Quand il ressortit, il était complètement habillé, les cheveux humides coiffés vers l’arrière. Il s’approcha de l’ordinateur, rebrancha le câble qu’il avait trouvé déconnecté, referma le panneau avec les mêmes vis et appuya sur le bouton de démarrage.
Le ventilateur se mit immédiatement en marche. L’écran s’alluma. Le système d’exploitation se chargea lentement, avec ce bourdonnement familier que je n’avais pas entendu de toute la journée.
— Ça marche, dit-il.
— Je vois ça.
Il me regarda. Ce petit sourire assuré au coin des lèvres.
— Si ça recommence à déconner, tu sais où me trouver.
Il rangea le tournevis dans sa poche et se dirigea vers la porte. Il l’ouvrit. Il s’arrêta une seconde sur le seuil sans se retourner.
— Bienvenue dans le quartier.
Il referma.
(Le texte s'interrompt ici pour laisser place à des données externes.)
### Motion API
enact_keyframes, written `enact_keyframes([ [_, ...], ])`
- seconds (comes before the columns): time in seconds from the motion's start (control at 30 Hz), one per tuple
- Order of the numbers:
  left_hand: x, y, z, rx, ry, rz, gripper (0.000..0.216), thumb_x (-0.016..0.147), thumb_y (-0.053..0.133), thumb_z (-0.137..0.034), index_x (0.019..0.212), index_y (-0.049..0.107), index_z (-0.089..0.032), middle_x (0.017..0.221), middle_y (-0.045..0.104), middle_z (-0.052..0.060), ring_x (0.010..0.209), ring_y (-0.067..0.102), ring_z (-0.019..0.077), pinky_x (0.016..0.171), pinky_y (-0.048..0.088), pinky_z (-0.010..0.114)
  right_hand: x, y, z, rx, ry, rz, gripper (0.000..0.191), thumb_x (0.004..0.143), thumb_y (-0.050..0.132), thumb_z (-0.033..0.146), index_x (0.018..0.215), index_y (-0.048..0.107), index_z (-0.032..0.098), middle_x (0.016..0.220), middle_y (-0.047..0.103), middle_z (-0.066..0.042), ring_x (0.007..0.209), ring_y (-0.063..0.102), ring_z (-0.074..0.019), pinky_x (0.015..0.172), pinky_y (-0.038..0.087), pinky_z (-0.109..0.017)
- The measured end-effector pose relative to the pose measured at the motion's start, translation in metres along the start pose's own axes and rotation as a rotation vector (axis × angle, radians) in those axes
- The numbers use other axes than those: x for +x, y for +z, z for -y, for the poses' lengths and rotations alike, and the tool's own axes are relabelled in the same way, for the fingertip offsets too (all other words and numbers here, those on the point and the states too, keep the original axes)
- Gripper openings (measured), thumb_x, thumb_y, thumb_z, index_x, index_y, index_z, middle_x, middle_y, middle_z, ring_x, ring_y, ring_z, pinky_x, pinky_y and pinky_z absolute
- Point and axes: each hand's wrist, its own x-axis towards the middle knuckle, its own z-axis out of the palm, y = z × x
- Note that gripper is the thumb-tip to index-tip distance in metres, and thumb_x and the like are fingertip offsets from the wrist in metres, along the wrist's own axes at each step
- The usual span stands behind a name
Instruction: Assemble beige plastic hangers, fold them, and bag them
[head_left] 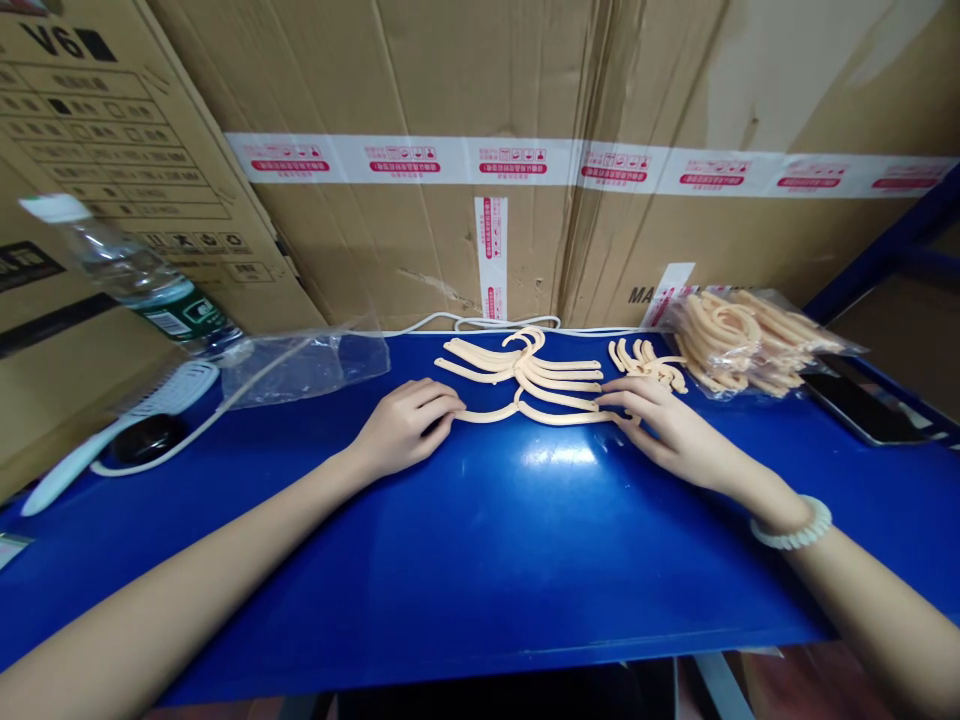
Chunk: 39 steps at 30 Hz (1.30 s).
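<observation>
A cream plastic clothes hanger (561, 418) lies across the blue table, nearest to me. My left hand (409, 425) is closed, its fingertips pinching the hanger's left end. At the opposite end, my right hand (667, 428) has thumb and fingers around the tip, with its upper fingers reaching toward the stacked arms. Just behind lie several matching hangers (555, 376), fanned with their hooks (531, 338) gathered at the top. A small heap of short curved cream pieces (645, 362) rests beyond my right hand.
Clear bags of cream hanger parts (742, 335) sit at the back right beside a dark phone (866, 405). On the left are a water bottle (161, 290), a hairbrush (135, 420), a black round object (150, 438) and a plastic bag (315, 365). Cardboard (420, 240) walls the back.
</observation>
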Motion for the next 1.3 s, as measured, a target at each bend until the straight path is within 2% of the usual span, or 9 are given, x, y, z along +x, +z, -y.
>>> enact_keyframes([
  [0.27,-0.001,0.002,0.001,-0.014,-0.038,0.024,0.017,0.098,0.051,-0.014,0.106,0.067,-0.017,0.101,0.075,0.009,0.093,0.068,0.0235,0.087,0.053,0.042,-0.002,0.009,-0.003,0.013,0.014,0.047,0.039,0.104,0.041,0.021,0.137,0.060,0.026,0.134,0.060,-0.014,0.127,0.056,-0.0322,0.105,0.050,-0.054],
  [0.47,-0.001,0.002,0.001,-0.003,-0.066,0.024,0.017,0.098,0.052,-0.016,0.105,0.068,-0.018,0.100,0.075,0.008,0.093,0.068,0.0241,0.086,0.052,0.042,-0.001,0.012,-0.002,0.002,0.027,0.080,0.036,0.105,0.041,0.024,0.136,0.061,0.025,0.142,0.055,-0.014,0.136,0.049,-0.0316,0.112,0.044,-0.055],
  [0.53,-0.001,0.002,0.001,0.001,-0.065,0.021,0.017,0.098,0.052,-0.016,0.103,0.068,-0.018,0.100,0.075,0.008,0.092,0.067,0.0242,0.085,0.052,0.043,0.000,0.010,-0.005,0.000,0.048,0.028,0.033,0.105,0.043,0.027,0.130,0.064,0.024,0.138,0.058,-0.015,0.132,0.052,-0.0322,0.110,0.045,-0.055],
  [0.63,0.000,0.001,0.000,-0.023,-0.079,0.006,0.018,0.098,0.052,-0.016,0.104,0.068,-0.017,0.100,0.074,0.009,0.090,0.066,0.0236,0.082,0.053,0.041,-0.002,0.001,-0.011,-0.011,0.130,-0.178,0.026,0.103,0.048,0.030,0.114,0.069,0.021,0.122,0.068,-0.014,0.117,0.061,-0.0323,0.102,0.049,-0.052],
  [0.73,0.001,0.000,0.000,-0.057,-0.128,-0.045,0.018,0.098,0.051,-0.017,0.104,0.068,-0.017,0.099,0.073,0.009,0.089,0.066,0.0230,0.083,0.053,0.040,-0.006,-0.015,-0.017,-0.046,0.350,-0.411,0.023,0.097,0.053,0.032,0.099,0.071,0.017,0.096,0.075,-0.011,0.088,0.069,-0.0276,0.081,0.054,-0.041],
  [0.8,0.001,0.001,0.001,-0.072,-0.164,-0.089,0.018,0.098,0.052,-0.018,0.104,0.068,-0.018,0.099,0.073,0.009,0.091,0.066,0.0232,0.086,0.052,0.040,-0.010,-0.028,-0.021,-0.083,0.528,-0.454,0.024,0.092,0.055,0.032,0.092,0.073,0.016,0.081,0.074,-0.009,0.071,0.067,-0.0234,0.067,0.051,-0.034],
  [0.9,0.001,0.002,0.004,-0.083,-0.232,-0.133,0.018,0.097,0.052,-0.019,0.105,0.068,-0.018,0.100,0.073,0.009,0.094,0.066,0.0234,0.087,0.052,0.040,-0.012,-0.040,-0.027,-0.148,0.639,-0.423,0.026,0.086,0.055,0.035,0.081,0.072,0.015,0.068,0.070,-0.008,0.060,0.061,-0.0210,0.058,0.044,-0.031],
  [1.17,0.004,0.001,0.015,-0.168,-0.489,-0.067,0.019,0.094,0.057,-0.026,0.108,0.070,-0.021,0.104,0.075,0.006,0.095,0.067,0.0234,0.088,0.053,0.040,-0.007,-0.029,-0.025,-0.140,0.561,-0.297,0.032,0.083,0.055,0.041,0.079,0.072,0.014,0.069,0.072,-0.010,0.057,0.060,-0.0207,0.057,0.041,-0.031],
  [1.3,0.008,0.002,0.020,-0.179,-0.495,0.025,0.018,0.093,0.061,-0.028,0.106,0.072,-0.022,0.103,0.077,0.005,0.095,0.067,0.0237,0.087,0.053,0.040,-0.006,-0.023,-0.024,-0.127,0.507,-0.271,0.033,0.085,0.054,0.040,0.080,0.073,0.014,0.074,0.074,-0.011,0.059,0.061,-0.0210,0.057,0.042,-0.030],
])
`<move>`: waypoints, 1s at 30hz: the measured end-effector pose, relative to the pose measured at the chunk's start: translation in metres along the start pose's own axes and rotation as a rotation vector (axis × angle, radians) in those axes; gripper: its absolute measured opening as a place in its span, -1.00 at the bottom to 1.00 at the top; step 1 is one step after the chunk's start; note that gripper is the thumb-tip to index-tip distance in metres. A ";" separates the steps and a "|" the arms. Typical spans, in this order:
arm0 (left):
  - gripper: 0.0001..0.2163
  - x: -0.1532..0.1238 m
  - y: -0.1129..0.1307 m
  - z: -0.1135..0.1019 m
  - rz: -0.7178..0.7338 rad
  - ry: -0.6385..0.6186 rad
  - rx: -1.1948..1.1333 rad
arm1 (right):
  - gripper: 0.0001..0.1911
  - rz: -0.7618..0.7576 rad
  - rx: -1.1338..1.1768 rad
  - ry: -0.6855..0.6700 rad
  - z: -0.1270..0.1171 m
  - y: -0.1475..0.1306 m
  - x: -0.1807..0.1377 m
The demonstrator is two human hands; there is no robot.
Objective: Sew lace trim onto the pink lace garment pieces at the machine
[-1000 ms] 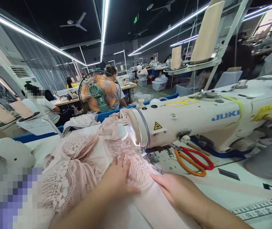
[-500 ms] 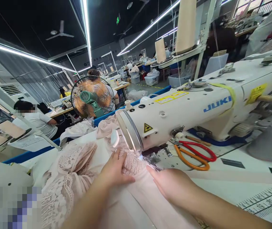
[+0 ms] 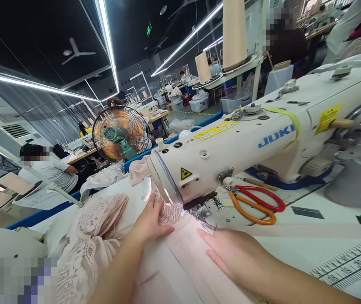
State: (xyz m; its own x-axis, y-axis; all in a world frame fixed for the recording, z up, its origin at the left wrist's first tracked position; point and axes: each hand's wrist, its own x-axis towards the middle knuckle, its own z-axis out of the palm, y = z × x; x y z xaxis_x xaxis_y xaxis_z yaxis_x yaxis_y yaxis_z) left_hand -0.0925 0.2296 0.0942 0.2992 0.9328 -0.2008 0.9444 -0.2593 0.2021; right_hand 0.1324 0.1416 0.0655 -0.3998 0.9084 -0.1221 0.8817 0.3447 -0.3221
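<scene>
Pale pink lace fabric (image 3: 171, 214) lies beneath the head of a white JUKI sewing machine (image 3: 199, 162), joined to a smooth pale panel (image 3: 188, 247). My left hand (image 3: 151, 220) rests on the lace just left of the needle area, thumb spread from the fingers. On the other side, my right hand (image 3: 231, 249) lies on the edge of the smooth panel, close to the presser foot. Its thumb and forefinger are stretched out and apart, and the remaining fingers are hidden. The machine head hides the needle tip in part.
Scissors (image 3: 258, 204) with red and orange handles lie right of the needle area. More bunched lace (image 3: 99, 223) is piled at left. Beyond the table stand a fan (image 3: 120, 133) and a seated person (image 3: 49, 166). Thread cones (image 3: 234, 33) stand above the machine.
My view has shifted slightly, so the machine appears farther left. My right hand's fingertips sit a little farther from the presser foot and farther apart. The left hand remains on the lace.
</scene>
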 end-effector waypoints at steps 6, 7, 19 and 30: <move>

Ses pas descendirent lentement l’escalier, avec assurance, exactement comme lorsqu’il était monté.
Je restai longtemps immobile sur le canapé, la queue encore molle posée contre ma cuisse, le sperme séchant sur ma peau et le cul palpitant au souvenir de sa bite, à regarder l’ordinateur allumé dans le coin, son ventilateur tournant en silence.
Bienvenue dans le quartier.
C’était, sans aucun doute, la meilleure bienvenue que j’aie jamais reçue. Et je n’allais pas tarder à trouver le moyen de faire retomber l’ordinateur en panne.